# Earthships - a viable alternative?



## Samuel (Jan 30, 2013)

I've been thinking alot about Earthships lately. As I'm living in one of the most expensive countries (Norway) where I will have to either buy myself into a prison of mortgage, or hire apartments/houses my entire life, I'm enjoying the thought that it's possible to build a home out of recycled materials at a fraction of the costs.

However, home-regulations in Norway is a bitch - and these homes do not fit into our regulations. Pretty much I'm allowed to build it, but not to live in it. Shucks...

What are your thoughts about this?


----------



## Veil of reality (Jan 31, 2013)

Garbage Warrior was a great flick! but it also shows what a hassle it is to do anything outside the norm here in the US too. I bought some land in Arizona and was hoping to just plop a cheap manufactured home on it but the county regulations wouldn't allow it. Property taxes are also suspect because even if you're free and clear they can raise your "rent" whenever they want if they are short on cash...kinda like they are now. So I'm playing ball for now because I can but in the future it seems like staying mobile is the way to go.

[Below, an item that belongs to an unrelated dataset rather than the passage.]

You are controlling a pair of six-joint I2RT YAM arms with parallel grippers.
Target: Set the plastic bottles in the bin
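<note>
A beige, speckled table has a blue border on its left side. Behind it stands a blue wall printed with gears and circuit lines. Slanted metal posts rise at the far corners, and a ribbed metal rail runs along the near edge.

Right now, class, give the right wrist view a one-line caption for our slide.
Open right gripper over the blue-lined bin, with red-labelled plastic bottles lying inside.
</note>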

I'm not a boat person but that can be a cool option depending on your location.

I'm thinking a modified van or box truck is the best option for me because if anyone fucks with me I've lots of places to go to avoid the BS. In the US it's considered "stealthy" hence illegal to sleep in your vehicle. Is it like that in Norway? For us, parking quietly somewhere overnight on a public street or in front of a hardware store it's like you got away with something. Like: Hello officer!...yes I've just opted to live in my vehicle because things are going really well for me right now and I'm just parking here to be a nuisance. 

I plan on spending my time in the national forests but even those are policed enough to where I'm going to get hassled.

I have family outside this country who came to the land of the free. They came, they saw, they went back home. 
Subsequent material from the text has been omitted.